NavList:

Thank you for your report; it has helped me track down the errors in my procedure.  In between clouds, I have been searching for Venus when it has been below the sun, with little success.  I have been using the azimuth circle on the telescope to find azimuth and a level to find altitude.  My problem has been that the telescope was tilted 4 or 5 degrees.  My reference objects for setting true azimuth were near the horizon and I wasn’t having any trouble in the morning, when Venus was above the Sun but still at 10-30 degrees altitude.  My view of the late afternoon sky is obscured, so I was restricted to before 4 pm or so in the afternoon.  Then Venus was quite high, 45 degrees altitude, and at an azimuth of about 270, which is 90 degrees beyond my prime azimuth-reference object,  These were ideal conditions for the observed azimuth on the circle to be in error by 4-5 degrees, far outside the field of view of my oculars.  I finally found Venus in the west below the sun, with a large azimuth error.  So I started exploring the effect of tilt on the apparent azimuth.  The purpose of this post is to present those results, and hopefully have them vetted by folks more conversant with trigonometry than myself.

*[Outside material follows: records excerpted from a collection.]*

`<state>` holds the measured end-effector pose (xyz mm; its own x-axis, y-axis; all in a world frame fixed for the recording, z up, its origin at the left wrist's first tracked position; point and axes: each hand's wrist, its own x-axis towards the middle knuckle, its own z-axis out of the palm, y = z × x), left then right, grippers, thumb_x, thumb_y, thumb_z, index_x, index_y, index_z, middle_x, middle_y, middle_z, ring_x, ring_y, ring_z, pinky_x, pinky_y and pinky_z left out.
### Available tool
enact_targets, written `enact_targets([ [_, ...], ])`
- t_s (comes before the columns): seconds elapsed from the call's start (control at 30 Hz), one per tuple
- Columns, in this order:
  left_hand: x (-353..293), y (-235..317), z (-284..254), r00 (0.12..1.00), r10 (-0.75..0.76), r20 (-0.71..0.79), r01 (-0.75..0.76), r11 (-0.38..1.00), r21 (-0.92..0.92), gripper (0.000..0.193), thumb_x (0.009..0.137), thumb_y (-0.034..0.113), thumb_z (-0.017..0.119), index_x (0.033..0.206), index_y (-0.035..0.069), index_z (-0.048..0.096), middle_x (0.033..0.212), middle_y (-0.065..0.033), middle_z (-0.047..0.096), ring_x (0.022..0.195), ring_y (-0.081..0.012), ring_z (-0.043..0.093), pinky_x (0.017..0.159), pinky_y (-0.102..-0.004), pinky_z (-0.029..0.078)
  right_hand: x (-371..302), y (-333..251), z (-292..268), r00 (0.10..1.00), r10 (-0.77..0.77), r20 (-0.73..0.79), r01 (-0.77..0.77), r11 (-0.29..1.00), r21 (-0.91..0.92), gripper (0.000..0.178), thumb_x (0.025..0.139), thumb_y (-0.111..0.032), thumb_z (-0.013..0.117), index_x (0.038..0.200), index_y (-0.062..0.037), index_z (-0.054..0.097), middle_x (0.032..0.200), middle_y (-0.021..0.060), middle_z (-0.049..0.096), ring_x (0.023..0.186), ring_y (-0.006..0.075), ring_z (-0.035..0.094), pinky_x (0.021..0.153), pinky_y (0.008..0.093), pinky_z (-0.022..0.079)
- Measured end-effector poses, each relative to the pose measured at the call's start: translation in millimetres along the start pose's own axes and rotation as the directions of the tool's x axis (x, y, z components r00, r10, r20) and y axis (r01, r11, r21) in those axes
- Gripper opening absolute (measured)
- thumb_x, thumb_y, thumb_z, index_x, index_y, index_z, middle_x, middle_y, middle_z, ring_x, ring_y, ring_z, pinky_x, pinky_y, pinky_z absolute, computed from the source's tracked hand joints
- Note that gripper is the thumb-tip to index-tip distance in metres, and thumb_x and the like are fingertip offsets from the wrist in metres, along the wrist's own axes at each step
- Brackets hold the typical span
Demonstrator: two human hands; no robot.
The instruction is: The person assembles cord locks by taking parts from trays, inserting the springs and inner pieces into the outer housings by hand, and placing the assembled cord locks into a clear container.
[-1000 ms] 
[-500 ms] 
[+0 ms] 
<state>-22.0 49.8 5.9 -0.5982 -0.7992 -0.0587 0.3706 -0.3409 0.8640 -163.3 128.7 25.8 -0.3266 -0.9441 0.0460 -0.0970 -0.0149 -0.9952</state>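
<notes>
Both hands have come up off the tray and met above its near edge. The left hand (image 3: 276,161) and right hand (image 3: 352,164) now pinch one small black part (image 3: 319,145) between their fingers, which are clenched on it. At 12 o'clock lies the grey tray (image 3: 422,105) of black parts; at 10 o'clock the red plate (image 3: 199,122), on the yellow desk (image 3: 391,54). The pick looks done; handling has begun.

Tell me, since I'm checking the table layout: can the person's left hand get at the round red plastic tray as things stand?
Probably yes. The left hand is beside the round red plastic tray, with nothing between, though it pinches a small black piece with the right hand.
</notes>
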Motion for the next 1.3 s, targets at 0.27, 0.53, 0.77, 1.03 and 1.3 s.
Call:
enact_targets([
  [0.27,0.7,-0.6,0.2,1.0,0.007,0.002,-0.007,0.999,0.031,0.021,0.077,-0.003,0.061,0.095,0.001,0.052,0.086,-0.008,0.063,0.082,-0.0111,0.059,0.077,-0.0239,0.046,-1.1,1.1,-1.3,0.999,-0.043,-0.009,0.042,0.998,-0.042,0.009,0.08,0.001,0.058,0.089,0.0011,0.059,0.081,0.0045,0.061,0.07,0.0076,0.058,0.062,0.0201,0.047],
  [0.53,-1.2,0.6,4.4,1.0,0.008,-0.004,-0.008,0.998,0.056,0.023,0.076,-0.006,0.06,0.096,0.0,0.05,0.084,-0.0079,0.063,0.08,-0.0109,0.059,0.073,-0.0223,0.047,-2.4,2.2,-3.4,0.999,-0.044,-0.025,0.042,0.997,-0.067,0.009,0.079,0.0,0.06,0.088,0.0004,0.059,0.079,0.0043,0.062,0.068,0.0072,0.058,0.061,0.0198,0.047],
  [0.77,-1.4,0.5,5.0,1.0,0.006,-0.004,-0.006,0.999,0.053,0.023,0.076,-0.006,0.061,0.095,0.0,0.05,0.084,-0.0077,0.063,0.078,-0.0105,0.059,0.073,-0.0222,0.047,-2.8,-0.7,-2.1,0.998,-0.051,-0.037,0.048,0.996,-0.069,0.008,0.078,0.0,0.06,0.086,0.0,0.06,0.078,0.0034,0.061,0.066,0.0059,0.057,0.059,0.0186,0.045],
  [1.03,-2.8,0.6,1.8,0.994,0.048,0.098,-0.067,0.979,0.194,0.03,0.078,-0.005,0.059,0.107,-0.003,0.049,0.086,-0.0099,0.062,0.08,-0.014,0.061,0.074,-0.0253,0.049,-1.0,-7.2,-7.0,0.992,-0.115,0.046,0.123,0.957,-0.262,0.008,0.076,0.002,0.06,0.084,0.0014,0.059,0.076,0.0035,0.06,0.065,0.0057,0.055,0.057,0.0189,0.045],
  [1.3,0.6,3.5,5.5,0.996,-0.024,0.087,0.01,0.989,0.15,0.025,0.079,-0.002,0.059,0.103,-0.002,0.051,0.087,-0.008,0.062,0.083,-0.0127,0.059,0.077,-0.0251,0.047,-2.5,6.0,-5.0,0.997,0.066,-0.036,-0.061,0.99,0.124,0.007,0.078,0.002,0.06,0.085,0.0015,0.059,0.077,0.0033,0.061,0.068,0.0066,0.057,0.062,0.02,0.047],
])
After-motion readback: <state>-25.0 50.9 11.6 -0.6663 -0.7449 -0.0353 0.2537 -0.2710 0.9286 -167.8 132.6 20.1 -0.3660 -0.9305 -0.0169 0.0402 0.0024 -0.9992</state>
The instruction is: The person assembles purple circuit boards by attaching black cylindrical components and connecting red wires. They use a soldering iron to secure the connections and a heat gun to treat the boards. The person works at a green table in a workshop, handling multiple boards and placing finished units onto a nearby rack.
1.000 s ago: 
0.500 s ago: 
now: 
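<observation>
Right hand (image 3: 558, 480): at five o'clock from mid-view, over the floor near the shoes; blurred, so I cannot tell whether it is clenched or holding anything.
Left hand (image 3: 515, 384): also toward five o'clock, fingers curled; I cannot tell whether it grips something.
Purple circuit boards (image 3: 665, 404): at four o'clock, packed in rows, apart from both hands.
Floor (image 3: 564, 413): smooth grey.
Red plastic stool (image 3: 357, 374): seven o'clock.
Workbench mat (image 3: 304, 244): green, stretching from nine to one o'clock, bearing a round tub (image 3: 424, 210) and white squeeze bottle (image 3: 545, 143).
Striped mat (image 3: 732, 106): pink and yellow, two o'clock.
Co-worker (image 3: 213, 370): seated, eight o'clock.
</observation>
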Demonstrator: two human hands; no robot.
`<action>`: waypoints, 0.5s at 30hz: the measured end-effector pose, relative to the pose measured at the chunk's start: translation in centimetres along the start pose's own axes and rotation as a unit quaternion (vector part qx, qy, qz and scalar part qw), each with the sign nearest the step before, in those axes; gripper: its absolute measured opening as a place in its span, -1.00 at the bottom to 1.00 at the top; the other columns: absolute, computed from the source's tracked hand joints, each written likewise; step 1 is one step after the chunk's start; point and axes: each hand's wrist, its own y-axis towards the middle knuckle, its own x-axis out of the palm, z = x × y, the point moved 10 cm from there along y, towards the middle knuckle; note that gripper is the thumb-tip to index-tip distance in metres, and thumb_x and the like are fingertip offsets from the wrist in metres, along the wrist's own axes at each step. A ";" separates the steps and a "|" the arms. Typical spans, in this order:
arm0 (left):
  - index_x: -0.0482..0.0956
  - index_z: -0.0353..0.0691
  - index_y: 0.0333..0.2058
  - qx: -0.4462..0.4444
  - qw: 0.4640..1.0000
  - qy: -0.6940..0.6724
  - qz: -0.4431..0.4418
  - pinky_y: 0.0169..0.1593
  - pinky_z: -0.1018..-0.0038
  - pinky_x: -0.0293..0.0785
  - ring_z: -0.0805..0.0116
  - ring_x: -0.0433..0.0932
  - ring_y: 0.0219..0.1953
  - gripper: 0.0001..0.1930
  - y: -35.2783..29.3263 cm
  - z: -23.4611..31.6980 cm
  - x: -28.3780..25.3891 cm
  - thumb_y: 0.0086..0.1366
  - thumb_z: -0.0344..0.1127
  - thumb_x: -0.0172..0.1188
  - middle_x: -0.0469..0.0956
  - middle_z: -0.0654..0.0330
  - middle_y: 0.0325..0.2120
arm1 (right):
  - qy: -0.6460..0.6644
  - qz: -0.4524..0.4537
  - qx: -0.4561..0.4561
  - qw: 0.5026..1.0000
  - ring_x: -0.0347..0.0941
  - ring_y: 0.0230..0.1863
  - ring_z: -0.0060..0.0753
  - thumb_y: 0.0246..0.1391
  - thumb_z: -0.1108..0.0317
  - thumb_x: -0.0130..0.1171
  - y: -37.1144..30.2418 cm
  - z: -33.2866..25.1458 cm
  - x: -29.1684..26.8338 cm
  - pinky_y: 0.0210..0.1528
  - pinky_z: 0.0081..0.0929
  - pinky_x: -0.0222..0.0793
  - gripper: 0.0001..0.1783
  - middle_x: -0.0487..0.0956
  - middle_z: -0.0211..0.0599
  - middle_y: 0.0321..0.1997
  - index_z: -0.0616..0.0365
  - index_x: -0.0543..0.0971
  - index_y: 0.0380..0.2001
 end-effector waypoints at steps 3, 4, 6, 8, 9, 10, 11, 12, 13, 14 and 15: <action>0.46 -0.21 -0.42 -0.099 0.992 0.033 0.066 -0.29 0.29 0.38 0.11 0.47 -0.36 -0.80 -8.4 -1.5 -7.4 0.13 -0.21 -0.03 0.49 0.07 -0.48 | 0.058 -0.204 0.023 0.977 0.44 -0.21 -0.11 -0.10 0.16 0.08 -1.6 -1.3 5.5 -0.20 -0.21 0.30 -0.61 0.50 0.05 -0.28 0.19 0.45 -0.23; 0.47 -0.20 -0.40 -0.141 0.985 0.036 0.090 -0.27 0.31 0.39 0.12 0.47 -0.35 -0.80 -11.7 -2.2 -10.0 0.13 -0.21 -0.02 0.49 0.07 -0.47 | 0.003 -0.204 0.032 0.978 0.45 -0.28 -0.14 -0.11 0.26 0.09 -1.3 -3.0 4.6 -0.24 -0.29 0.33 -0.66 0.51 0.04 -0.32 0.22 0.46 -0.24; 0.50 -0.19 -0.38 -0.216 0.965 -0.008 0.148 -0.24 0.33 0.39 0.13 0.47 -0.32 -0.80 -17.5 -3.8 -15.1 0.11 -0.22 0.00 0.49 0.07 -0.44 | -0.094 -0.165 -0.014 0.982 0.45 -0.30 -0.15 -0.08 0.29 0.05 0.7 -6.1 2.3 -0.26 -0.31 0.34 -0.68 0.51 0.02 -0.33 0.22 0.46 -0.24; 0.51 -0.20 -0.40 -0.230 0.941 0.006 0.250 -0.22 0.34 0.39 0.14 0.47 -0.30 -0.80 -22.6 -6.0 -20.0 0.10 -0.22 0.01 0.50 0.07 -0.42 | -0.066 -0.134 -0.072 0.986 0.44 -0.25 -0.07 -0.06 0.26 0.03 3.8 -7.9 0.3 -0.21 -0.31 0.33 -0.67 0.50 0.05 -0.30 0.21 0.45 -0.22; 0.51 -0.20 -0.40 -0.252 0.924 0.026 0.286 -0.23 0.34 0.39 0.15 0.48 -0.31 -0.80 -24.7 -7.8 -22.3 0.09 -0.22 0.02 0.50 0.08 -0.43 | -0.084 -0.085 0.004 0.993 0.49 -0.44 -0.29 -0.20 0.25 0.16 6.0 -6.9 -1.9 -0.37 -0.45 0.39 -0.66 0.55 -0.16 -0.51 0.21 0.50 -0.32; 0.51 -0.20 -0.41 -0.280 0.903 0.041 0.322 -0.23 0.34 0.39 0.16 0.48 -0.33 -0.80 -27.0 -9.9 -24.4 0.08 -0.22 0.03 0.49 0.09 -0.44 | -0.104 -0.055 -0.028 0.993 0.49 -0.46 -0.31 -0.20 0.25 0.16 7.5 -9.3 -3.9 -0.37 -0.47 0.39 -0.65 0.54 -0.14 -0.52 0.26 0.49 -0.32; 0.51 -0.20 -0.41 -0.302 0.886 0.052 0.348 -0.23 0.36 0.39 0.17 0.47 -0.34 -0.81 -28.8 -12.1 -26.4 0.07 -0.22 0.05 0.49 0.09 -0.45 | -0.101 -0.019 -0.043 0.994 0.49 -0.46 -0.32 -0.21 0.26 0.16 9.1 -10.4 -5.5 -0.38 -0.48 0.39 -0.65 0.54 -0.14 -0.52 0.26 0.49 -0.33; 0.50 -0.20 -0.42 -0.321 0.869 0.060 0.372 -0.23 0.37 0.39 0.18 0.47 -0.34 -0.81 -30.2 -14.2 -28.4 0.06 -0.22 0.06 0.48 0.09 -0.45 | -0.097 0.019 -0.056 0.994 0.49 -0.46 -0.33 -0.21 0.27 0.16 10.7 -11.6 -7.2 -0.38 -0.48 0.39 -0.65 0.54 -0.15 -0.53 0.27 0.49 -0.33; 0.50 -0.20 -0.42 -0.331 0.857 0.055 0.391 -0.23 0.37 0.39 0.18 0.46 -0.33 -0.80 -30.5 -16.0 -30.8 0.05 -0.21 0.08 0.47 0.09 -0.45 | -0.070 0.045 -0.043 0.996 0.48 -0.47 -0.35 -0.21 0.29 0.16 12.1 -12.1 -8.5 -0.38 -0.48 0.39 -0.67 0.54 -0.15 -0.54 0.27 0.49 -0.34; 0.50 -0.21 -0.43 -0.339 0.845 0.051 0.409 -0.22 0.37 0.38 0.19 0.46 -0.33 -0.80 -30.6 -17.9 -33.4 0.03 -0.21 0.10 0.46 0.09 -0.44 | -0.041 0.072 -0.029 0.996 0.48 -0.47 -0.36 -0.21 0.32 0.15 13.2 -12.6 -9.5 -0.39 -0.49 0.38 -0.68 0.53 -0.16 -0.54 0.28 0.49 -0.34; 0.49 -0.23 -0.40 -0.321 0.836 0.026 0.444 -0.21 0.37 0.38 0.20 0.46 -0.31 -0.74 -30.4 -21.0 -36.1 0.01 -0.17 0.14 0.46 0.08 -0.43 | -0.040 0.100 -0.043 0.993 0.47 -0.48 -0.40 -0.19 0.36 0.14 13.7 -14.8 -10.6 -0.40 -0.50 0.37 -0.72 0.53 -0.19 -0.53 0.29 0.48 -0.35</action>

 I began by imagining the effect of tilt on azimuth when the telescope ia pointed near the horizontal plane.  There is none as best I can imagine.  I could calculate the major and minor axis ratio of the ellipse projected by the tilted azimuth circle on the horizontal plane.  If you start at 0 along the major axis, at 90 degrees on the azimuth circle you will be at 90 degrees in reality.  You will arrive back at the origin at 360 degrees.  I don’t believe there is any deviation, say at 45 degrees.

But if the azimuth is 0 in the direction of tilt, then when rotated to an azimuth of 90 degrees and raised to 90 degrees altitude, the azimuth will be off by the amount of tilt.  Those were, more or less, the conditions for me.  I could find Venus when it was low, altitude 10-20 degrees, pointing near the direction of tilt, but raising the telescope to 45 and rotating 90 degrees in azimuth made it hard to find.

The solution is to level my telescope, which I am doing.  I’m also using the graph below to estimate how accurate the leveling need be.  The bottom line is that tilts of less than 0.5 degrees are acceptable, as the field of view of the ocular will be at least that much.

But is my model correct?  It assumes the effect of tilt on altitude will be nullified by using the level to set the correct altitude.  So:

change in azimuth = tilt - tilt*cos(altitude).

If you want to find the effect at azimuths other than 90 degrees from the direction of tilt, then multiply the change in azimuth by the sine of modified azimuth, where modified azimuth is set to 0 in the direction of tilt.

My primary question is, is it proper to use cos(altitude) in the above formula or should it just be:

change in azimuth = tilt*altitude/90,

or something else yet again?

Thanks for considering my question. 

Fred